Consider the deal sequencing. Merck’s $11.5 billion deal for Acceleron Pharmaceuticals added the pulmonary arterial hypertension therapy Winrevair; the Verona Pharma acquisition brought Ohtuvayre, a first-in-class COPD treatment; and the Cidara deal added CD388, a long-acting antiviral against all flu strains. Invezz Each transaction has shared a common logic: early enough in commercial life to offer genuine upside, but far enough along in clinical development to substantially de-risk.
TERN-701 fits that template — though the clinical-stage risk is somewhat higher than in those prior deals. What elevates the strategic rationale is the oncology division context. As part of the restructuring, Merck’s human-health business will be split into two — one housing its oncology portfolio and the other including all of its non-cancer medicines. U.S. News & World Report Citi analysts said the split would help to more clearly distinguish Merck’s mature oncology portfolio from its newer, acquisition-driven assets. U.S. News & World Report
Adding a potentially best-in-class CML asset directly strengthens the new oncology unit’s pipeline depth — a consideration that matters not only commercially, but also in how investors and potential partners value the separated entity. If Merck eventually pursues a spin-off or strategic transaction involving the oncology division, a richer pipeline commands a materially higher multiple.

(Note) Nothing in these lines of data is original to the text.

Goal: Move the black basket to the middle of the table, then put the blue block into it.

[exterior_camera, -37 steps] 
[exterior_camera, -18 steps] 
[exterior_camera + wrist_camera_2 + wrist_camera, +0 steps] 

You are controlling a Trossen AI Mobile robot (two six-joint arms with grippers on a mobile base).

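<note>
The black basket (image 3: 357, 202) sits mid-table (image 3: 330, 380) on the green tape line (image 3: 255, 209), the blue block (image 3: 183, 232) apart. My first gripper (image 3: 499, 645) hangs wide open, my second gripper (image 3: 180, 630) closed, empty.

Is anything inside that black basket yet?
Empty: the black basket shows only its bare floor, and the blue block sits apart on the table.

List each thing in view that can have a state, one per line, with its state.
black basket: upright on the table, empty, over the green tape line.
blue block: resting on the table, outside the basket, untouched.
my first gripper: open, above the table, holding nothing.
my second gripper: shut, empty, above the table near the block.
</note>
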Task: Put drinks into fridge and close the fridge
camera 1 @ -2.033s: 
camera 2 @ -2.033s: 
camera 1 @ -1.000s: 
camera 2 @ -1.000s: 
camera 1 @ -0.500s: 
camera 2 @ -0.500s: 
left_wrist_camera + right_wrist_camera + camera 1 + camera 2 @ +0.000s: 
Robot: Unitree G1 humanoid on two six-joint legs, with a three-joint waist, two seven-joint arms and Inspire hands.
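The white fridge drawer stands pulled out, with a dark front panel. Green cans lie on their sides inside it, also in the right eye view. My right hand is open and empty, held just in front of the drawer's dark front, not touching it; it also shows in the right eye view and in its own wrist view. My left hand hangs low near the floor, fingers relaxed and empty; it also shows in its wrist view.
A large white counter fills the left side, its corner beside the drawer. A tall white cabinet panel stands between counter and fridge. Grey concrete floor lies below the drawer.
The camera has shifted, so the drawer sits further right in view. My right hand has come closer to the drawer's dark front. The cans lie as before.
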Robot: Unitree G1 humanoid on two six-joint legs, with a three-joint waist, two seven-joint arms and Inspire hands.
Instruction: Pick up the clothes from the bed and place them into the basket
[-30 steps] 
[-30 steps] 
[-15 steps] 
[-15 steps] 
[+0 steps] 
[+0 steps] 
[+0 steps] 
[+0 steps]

There is also the question of platform. BCR-ABL inhibition in CML has historically served as a scientific and regulatory template for targeted therapies in adjacent hematological malignancies. If TERN-701’s allosteric mechanism proves transferable — to blast phase CML, to Philadelphia chromosome-positive ALL, or to other BCR-ABL-driven contexts — the addressable market expands substantially beyond the initial rare indication.
What It Means for Patients: Access, Pricing, and the CML Treatment Gap
Abstract strategy and valuation calculus exist in tension with a more human question: what does this deal mean for the roughly 30,000 Americans — and hundreds of thousands globally — currently living with CML?
On balance, consolidation under a well-capitalized major pharma is likely to accelerate the path to approval. Merck’s regulatory infrastructure, commercial relationships, and Phase 3 execution capability represent genuine accelerants for a drug that Terns, as a clinical-stage company, would have struggled to advance at comparable speed. The CARDINAL trial needs to expand into a full pivotal program; a major pharma’s resources materially compress that timeline.
The pricing question is less comfortable. Tyrosine kinase inhibitors for CML are already among the most expensive chronic disease therapies in the U.S. market. Novartis’s asciminib lists at over $200,000 annually. Should TERN-701 achieve approval — and the Phase 1 data suggests it is on track to try — it will enter a market where Merck will be under both commercial pressure to recoup its $6 billion investment and political pressure to justify the cost of a rare disease therapy.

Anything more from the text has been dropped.